(EXERCISE AIM):
Each line in the entries below that holds the string "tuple" must be copied.

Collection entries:
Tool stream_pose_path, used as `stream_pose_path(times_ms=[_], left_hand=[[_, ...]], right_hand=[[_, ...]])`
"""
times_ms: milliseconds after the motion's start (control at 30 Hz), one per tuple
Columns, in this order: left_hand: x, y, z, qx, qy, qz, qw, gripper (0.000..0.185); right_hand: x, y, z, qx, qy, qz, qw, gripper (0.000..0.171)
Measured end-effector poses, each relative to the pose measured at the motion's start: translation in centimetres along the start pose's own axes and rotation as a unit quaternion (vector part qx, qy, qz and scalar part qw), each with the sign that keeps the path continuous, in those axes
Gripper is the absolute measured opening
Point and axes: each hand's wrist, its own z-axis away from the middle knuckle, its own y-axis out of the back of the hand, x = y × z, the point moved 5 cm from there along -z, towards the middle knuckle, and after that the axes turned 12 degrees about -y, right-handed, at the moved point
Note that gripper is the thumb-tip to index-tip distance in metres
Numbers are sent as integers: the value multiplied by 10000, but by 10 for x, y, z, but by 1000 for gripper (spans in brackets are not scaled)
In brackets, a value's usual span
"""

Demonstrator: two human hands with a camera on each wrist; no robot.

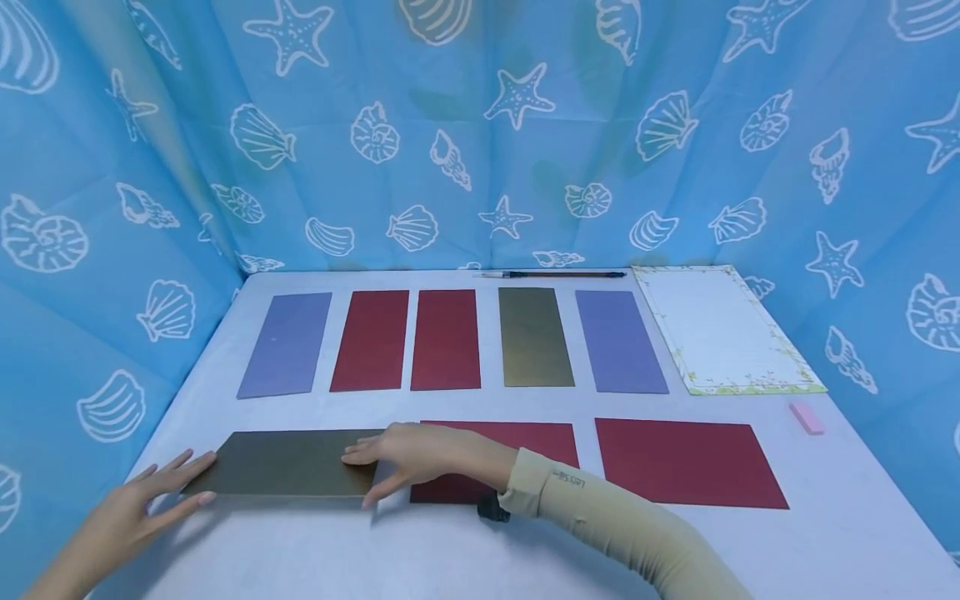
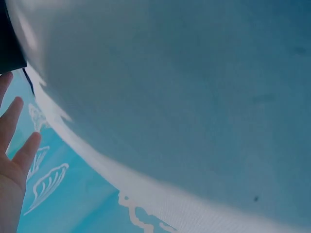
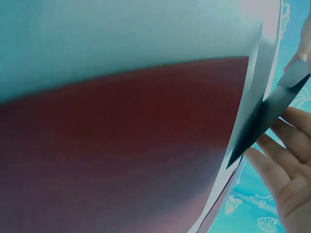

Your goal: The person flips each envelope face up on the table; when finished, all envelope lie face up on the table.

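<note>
Both left hand (image 1: 133, 512) and right hand (image 1: 412, 452), apart, fingers extended, touch opposite ends of an olive-brown rectangular card (image 1: 279, 463) at the front left of the white-covered table (image 1: 420, 542). Spanning it likely keeps it level.

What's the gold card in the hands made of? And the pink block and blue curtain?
The held gold card: probably stiff cardstock, faint sheen, thin and flat. The pink block: maybe rubber, looks matte, too small to be sure. The blue curtain: likely smooth fabric, since it hangs in folds.
</note>
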Motion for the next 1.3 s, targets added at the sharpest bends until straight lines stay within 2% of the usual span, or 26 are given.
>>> stream_pose_path(times_ms=[133,300,433,567,800,900,1033,1100,1300], left_hand=[[3,1,1,-22,245,49,9997,57],[7,4,1,162,432,94,9989,56],[10,8,2,419,479,-62,9980,53],[9,13,4,818,403,-20,9958,51],[6,18,8,981,849,-24,9915,60],[12,23,8,1439,639,62,9875,59],[23,32,5,2224,333,-69,9744,52],[27,36,5,2492,381,-92,9677,48],[32,44,7,2910,689,-141,9541,42]], right_hand=[[0,4,3,158,104,-100,9998,64],[0,8,6,317,257,-318,9987,58],[-4,13,8,558,548,-456,9959,52],[-6,20,10,799,747,-639,9919,47],[-9,29,12,1022,900,-1309,9820,39],[-11,32,12,1051,884,-1475,9795,39],[-13,37,12,1149,916,-1732,9739,39],[-13,40,13,1212,907,-1862,9708,38],[-12,44,13,1343,803,-2007,9671,35]])
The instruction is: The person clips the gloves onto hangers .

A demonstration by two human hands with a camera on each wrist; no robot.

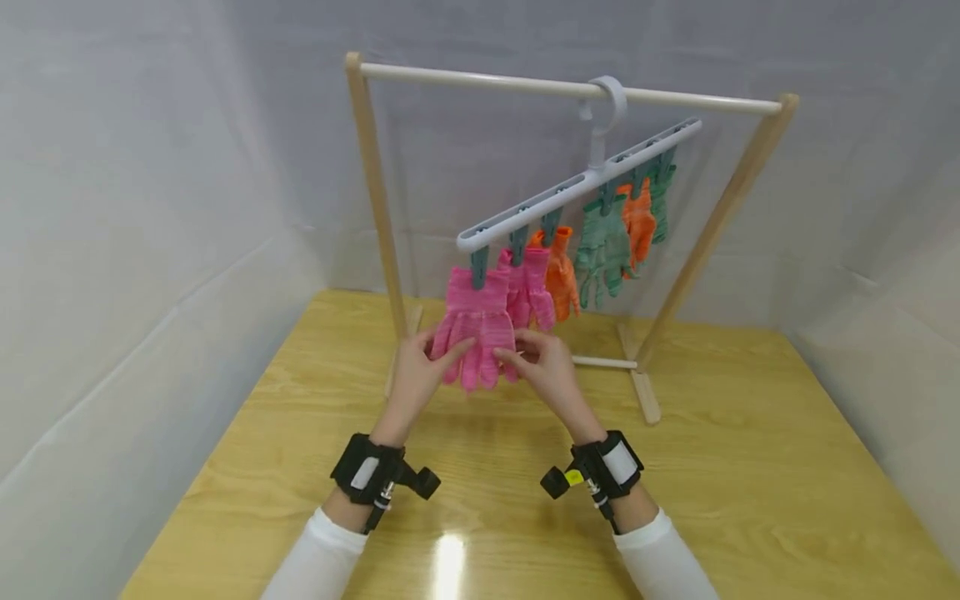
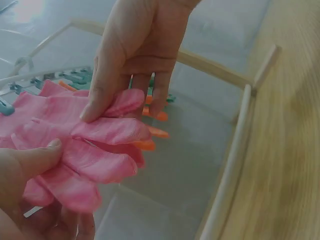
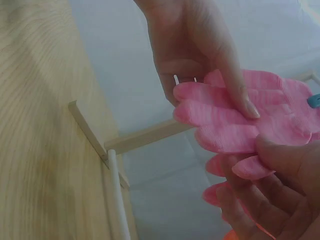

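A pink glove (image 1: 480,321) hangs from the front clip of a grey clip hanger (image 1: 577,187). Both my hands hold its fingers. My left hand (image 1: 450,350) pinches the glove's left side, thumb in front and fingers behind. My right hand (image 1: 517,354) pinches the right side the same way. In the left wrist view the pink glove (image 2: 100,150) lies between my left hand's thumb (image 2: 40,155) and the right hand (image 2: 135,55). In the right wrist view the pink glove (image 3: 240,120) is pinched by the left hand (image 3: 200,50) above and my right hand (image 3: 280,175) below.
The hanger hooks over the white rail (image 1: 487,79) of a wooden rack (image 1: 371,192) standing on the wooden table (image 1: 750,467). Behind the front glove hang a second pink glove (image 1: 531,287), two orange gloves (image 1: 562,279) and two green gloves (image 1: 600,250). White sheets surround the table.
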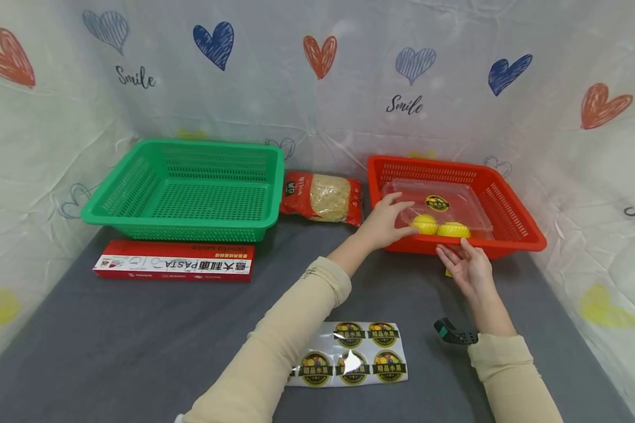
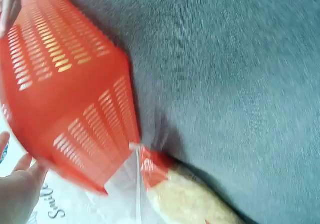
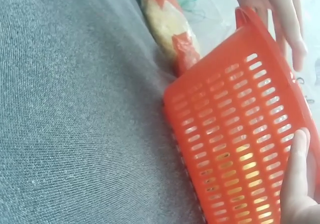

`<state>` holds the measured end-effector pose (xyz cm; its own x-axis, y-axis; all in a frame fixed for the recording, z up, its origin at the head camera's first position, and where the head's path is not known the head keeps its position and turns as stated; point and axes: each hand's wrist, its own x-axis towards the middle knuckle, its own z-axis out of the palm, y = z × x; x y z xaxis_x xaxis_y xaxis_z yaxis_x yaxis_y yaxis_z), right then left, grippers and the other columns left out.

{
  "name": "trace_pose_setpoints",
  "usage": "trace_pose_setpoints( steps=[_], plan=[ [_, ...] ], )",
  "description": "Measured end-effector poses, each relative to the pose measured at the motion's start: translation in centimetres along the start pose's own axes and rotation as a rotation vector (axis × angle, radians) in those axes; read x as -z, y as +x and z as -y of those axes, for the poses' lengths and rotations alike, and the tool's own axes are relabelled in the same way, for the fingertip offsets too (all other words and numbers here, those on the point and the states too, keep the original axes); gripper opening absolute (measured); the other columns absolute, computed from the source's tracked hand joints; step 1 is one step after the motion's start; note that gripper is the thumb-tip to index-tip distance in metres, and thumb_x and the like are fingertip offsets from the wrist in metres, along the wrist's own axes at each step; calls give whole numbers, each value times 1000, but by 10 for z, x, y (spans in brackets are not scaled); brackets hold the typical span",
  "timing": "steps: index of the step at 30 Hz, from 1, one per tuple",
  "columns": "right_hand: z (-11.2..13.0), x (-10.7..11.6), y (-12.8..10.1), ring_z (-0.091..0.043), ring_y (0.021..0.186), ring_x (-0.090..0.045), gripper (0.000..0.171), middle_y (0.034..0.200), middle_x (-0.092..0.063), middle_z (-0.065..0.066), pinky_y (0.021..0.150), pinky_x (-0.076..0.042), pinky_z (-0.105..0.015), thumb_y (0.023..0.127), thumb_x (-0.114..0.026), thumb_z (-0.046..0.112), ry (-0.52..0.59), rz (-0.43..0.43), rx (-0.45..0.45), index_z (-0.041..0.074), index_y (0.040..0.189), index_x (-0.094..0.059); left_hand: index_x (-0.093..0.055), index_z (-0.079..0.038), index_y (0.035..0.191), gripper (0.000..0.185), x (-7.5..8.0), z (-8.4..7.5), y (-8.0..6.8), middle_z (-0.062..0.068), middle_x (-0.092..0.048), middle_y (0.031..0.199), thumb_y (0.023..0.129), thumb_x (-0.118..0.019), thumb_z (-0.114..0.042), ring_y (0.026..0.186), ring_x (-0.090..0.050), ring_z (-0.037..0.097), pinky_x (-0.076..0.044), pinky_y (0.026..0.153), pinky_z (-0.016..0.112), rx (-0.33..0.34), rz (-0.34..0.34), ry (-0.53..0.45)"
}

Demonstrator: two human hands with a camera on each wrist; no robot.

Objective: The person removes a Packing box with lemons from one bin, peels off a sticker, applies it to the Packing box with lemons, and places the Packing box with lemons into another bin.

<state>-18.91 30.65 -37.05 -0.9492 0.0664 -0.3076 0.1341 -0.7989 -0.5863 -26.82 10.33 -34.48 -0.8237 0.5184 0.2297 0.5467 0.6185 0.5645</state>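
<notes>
In the head view a red basket point(image 1: 513, 235) stands at the right. Inside it lies a clear plastic box point(image 1: 457, 194) with a round fruit label point(image 1: 437, 203) on its lid. Two yellow ribbed pieces point(image 1: 453, 230) show at the box's front. My left hand point(image 1: 386, 222) reaches over the basket's front left corner, fingers spread, close to the box. The right hand point(image 1: 471, 267) is at the basket's front wall, fingers extended just under the rim; the right wrist view shows a finger point(image 3: 298, 154) laid along that perforated wall. Neither hand's fingers curl round anything.
A green basket point(image 1: 190, 228) stands at the left, with a red pasta box point(image 1: 174, 261) before it. Between the baskets lies a red bag of pasta point(image 1: 330, 198). A sheet of round labels point(image 1: 351, 352) lies near the front, partly under the left sleeve. A black band point(image 1: 455, 335) sits by the right wrist.
</notes>
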Motion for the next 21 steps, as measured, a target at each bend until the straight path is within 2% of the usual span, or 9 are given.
trace_pose_setpoints(
  steps=[6, 12, 14, 17, 19, 21],
  plan=[
    [4, -4, -2, -29, 87, -64, 78, 148, -17, 3, 90, -44, -38, 90, -56, 18, -45, -9, -46, 33, 144, -2, -46, -15, 135, 58, 22, 10, -14, 8, -33, 140, 84, -64, -37, 126, -34, 21, -34, 102, 34, -8, 3, -75],
    [8, -5, -6, -29, 91, -63, 78, 148, -18, 4, 91, -43, -37, 90, -57, 17, -18, -6, -97, 33, 145, -4, -45, -13, 135, 57, 43, 21, -36, 6, -39, 134, 86, -62, -36, 118, -40, 17, -39, 96, 29, -45, 50, -57],
    [9, -4, -8, -29, 93, -63, 79, 143, -28, 1, 92, -42, -36, 89, -57, 17, -23, 6, -112, 33, 145, -4, -45, -13, 135, 58, 50, 23, -47, 6, -38, 134, 85, -62, -37, 115, -43, 17, -41, 94, 27, -52, 75, -41],
    [11, -1, -11, -30, 93, -63, 75, 125, -47, -6, 94, -40, -36, 91, -55, 18, -71, 49, -132, 31, 145, -4, -42, -14, 137, 61, 60, 27, -63, 6, -35, 138, 85, -62, -38, 118, -41, 18, -42, 94, 28, -63, 100, 39],
    [12, 2, -13, -30, 94, -62, 61, 111, -55, -9, 95, -39, -37, 94, -50, 19, -129, 108, -155, 27, 141, -12, -40, -14, 139, 63, 67, 29, -74, 7, -34, 140, 85, -62, -40, 122, -40, 20, -40, 96, 30, -80, 104, 115],
    [12, 4, -16, -30, 96, -62, 42, 106, -60, -11, 94, -40, -38, 97, -44, 20, -212, 190, -173, 18, 134, -25, -38, -14, 140, 65, 74, 32, -84, 9, -34, 141, 85, -61, -41, 126, -35, 21, -37, 99, 33, -113, 89, 205]
  ],
)
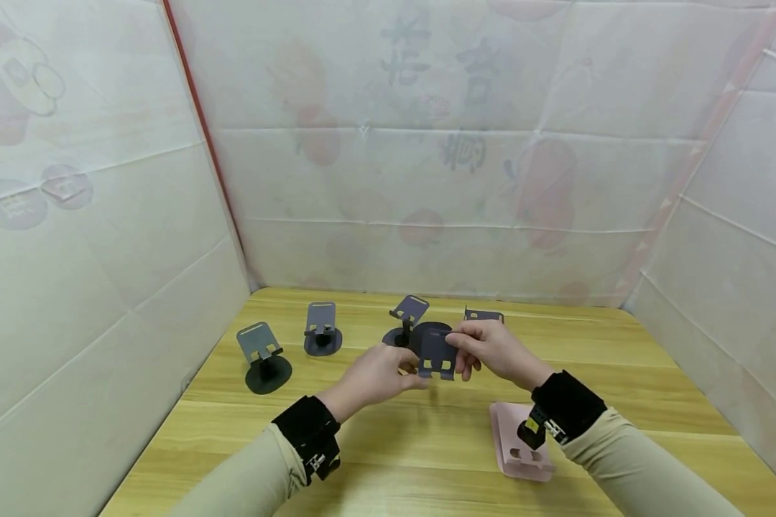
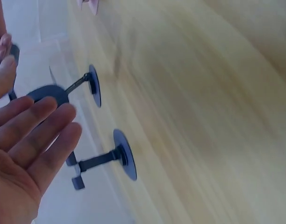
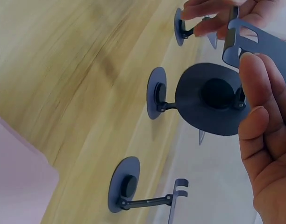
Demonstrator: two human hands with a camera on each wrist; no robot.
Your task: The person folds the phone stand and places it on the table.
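Fingers of the left hand (image 1: 375, 375) curl against the lower left edge of a dark phone stand (image 1: 436, 352) held in the air above the wooden bench (image 1: 621, 373), while the right hand (image 1: 494, 348) pinches its plate from the upper right. Going left to right along the bench, three more dark stands rest on their round bases: one (image 1: 263, 354) near the left wall, one (image 1: 322, 329) further back, one (image 1: 406, 319) just behind the hands. A pink stand (image 1: 514, 445) lies flat under the right wrist.
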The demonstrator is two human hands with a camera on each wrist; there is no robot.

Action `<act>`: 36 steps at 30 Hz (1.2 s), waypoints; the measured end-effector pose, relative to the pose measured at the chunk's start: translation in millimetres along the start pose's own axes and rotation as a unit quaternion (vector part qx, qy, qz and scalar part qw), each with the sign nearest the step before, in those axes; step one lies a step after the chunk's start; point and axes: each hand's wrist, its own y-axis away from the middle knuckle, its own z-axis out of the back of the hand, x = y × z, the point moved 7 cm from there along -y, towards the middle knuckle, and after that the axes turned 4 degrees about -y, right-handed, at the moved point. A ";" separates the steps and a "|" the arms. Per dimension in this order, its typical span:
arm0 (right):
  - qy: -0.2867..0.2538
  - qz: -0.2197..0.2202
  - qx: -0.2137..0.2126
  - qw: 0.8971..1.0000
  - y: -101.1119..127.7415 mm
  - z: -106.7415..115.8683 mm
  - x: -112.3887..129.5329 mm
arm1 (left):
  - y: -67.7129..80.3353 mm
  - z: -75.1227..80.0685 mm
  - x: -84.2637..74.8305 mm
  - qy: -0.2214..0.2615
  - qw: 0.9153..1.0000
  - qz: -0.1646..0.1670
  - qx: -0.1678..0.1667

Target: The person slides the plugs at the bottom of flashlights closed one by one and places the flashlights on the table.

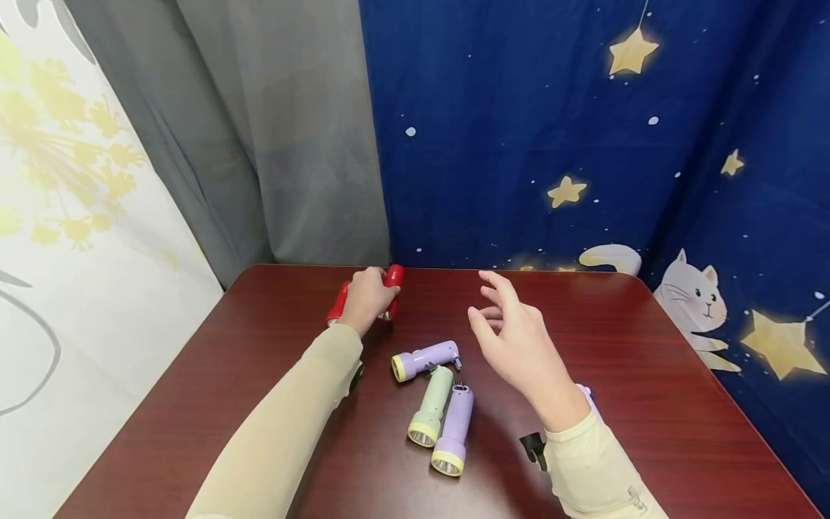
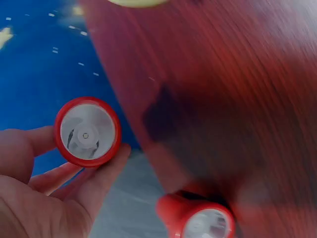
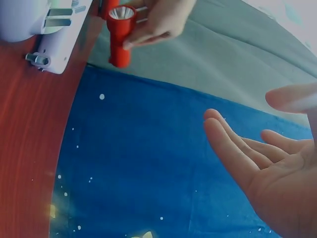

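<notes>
At the far edge of the table, my left hand [image 1: 368, 294] grips a red flashlight [image 1: 394, 277] between thumb and fingers. The left wrist view shows that flashlight's round lens [image 2: 86, 131] facing the camera. Beside the same hand, a second red flashlight [image 1: 336, 305] lies on the table, partly hidden by the hand. My right hand [image 1: 519, 342] hovers over the table with its fingers spread and relaxed, holding nothing. Between the forearms lie a purple flashlight [image 1: 431, 356], a light green flashlight [image 1: 434, 401] and another purple flashlight [image 1: 457, 422].
A further purple item [image 1: 588, 395] is mostly hidden behind my right wrist. The reddish-brown table [image 1: 648, 432] ends at a grey curtain [image 1: 311, 130] and a blue star-patterned curtain [image 1: 493, 144].
</notes>
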 end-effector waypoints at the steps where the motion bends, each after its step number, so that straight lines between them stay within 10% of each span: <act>1: 0.000 -0.001 -0.001 1.000 0.2 -0.2 -1.4 | -2.8 -2.1 2.5 -0.008 1.000 -0.001 0.004; 10: 0.037 -0.037 0.059 0.997 2.6 -19.2 -13.7 | -12.9 -17.4 30.9 -0.042 0.999 0.027 0.019; 23: 0.153 -0.056 0.201 0.966 19.1 -59.8 -35.2 | -17.3 -23.2 32.6 -0.087 0.994 0.026 0.058; 33: 0.170 -0.060 0.242 0.953 29.6 -82.3 -50.1 | -104.2 -91.9 116.1 -0.091 0.987 0.036 0.131; 36: 0.178 -0.063 0.244 0.951 31.6 -84.8 -54.2 | -73.3 -64.1 93.6 -0.068 0.982 0.050 0.169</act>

(ANSWER FOR THIS EXERCISE):
times_ms: milliseconds after the motion's start (control at 30 Hz), one per tuple
  "timing": "steps: index of the step at 30 Hz, from 1, one per tuple",

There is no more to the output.